HOW TO COMPLETE THIS TASK:
Pictures are not repeated. Every line from the beginning of the entries through the one with "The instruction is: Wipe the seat" is restated exactly.

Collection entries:

::::::::

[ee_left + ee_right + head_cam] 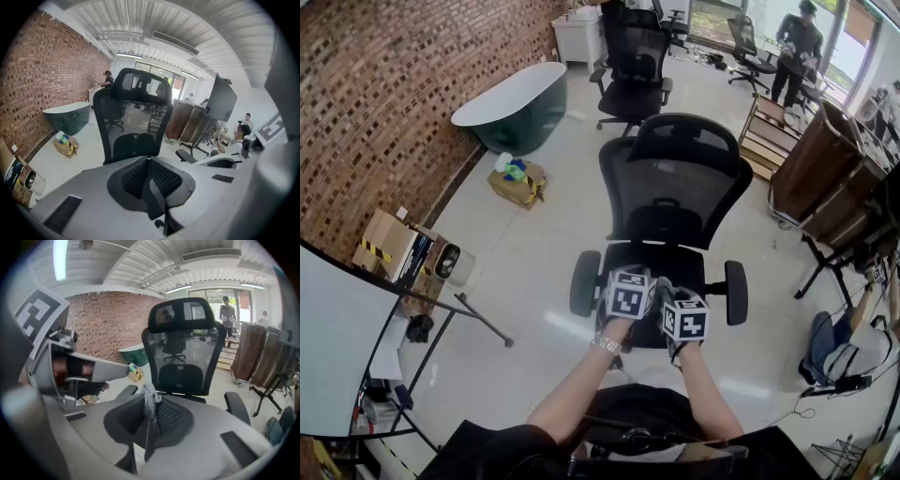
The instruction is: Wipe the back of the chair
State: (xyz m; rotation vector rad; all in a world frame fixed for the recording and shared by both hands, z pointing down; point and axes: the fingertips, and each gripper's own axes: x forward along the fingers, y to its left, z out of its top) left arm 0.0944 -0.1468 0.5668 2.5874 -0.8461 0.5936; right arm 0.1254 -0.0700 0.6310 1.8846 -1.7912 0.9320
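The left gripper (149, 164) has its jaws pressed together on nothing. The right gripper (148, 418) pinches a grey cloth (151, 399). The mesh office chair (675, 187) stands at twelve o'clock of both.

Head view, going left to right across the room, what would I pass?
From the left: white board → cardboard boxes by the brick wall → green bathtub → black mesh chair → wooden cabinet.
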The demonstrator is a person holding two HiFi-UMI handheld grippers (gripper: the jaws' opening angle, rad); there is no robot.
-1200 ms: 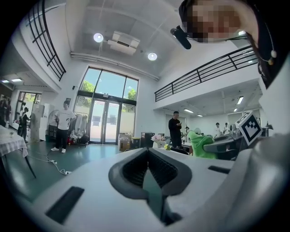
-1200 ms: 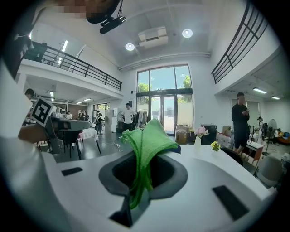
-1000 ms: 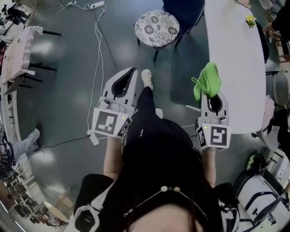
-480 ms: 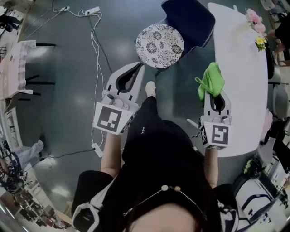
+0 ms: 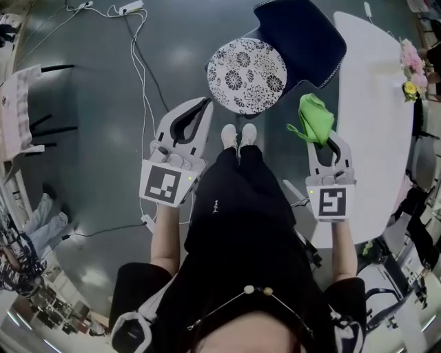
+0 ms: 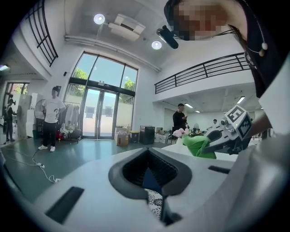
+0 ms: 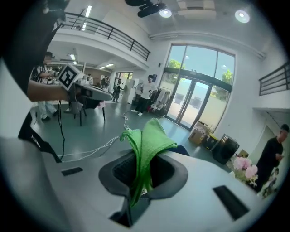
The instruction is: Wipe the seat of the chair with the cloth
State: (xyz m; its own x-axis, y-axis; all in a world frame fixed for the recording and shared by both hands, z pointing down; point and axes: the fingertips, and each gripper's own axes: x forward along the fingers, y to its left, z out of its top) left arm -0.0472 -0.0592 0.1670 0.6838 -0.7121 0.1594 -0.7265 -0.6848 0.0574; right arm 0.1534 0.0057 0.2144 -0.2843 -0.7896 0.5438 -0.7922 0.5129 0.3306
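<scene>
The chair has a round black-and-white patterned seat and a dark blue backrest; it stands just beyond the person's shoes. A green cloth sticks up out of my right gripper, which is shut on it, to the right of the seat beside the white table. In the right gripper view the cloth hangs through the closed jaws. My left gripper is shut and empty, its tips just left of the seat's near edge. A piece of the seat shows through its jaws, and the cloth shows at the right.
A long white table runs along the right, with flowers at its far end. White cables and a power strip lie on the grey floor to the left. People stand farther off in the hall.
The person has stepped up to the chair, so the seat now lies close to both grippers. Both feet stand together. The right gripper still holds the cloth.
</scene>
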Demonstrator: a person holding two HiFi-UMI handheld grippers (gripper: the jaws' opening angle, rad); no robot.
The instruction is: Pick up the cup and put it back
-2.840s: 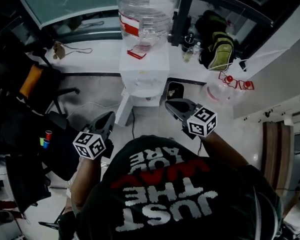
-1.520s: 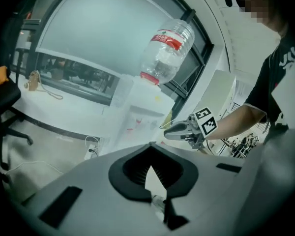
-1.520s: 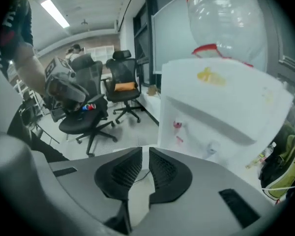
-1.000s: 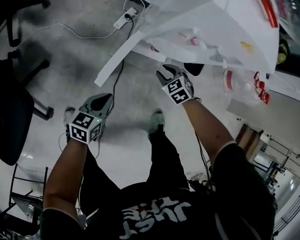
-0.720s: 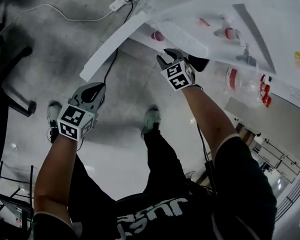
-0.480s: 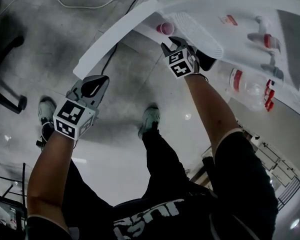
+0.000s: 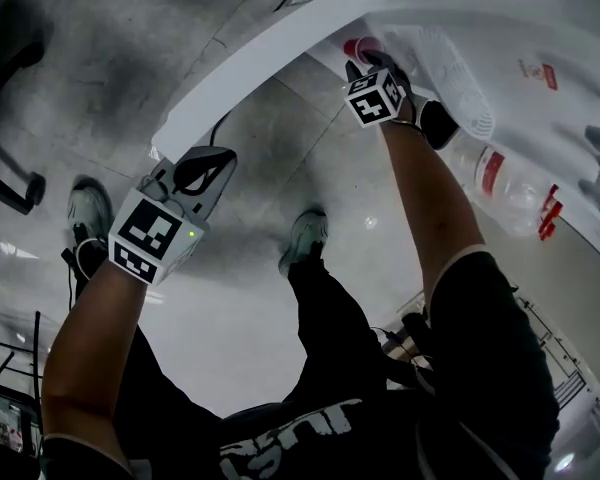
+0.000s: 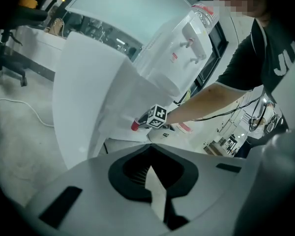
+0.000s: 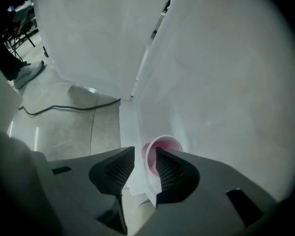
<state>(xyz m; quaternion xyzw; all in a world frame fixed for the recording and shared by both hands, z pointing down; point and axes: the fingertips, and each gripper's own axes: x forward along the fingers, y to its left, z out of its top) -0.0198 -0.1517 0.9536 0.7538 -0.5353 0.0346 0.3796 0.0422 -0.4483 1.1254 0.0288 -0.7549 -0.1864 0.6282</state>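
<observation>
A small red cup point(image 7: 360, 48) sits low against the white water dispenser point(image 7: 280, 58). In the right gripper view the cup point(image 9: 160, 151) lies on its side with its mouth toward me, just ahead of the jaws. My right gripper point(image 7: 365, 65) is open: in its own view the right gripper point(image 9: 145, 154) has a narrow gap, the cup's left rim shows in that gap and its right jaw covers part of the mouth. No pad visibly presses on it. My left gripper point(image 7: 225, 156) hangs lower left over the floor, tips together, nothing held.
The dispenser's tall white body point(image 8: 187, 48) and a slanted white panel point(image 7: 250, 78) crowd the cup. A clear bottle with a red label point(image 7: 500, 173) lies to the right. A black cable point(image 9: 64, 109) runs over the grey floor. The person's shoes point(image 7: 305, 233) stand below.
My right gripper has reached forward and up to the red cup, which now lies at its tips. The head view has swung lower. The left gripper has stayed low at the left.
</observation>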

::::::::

EXERCISE RESPONSE:
[ee_left + ee_right + head_cam] 
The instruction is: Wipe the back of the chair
State: (xyz m; rotation vector rad; all in a world frame fixed for the recording and shared by both hands, z pointing down; point and axes: the fingertips, and each gripper's own axes: x forward along the fingers, y to its left, z out of its top) left arm 0.0944 -0.1468 0.5668 2.5874 -0.8461 0.5936; right arm 0.1254 -0.0700 0.6310 1.8846 -1.7912 0.9320
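The left gripper (149, 164) has its jaws pressed together on nothing. The right gripper (148, 418) pinches a grey cloth (151, 399). The mesh office chair (675, 187) stands at twelve o'clock of both.

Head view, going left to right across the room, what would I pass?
From the left: white board → cardboard boxes by the brick wall → green bathtub → black mesh chair → wooden cabinet.
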The demonstrator is a person holding two HiFi-UMI handheld grippers (gripper: the jaws' opening angle, rad); there is no robot.
-1200 ms: 
-1200 ms: 
-1000 ms: 
-480 ms: 
+0 ms: 
+0 ms: 
+0 ms: 
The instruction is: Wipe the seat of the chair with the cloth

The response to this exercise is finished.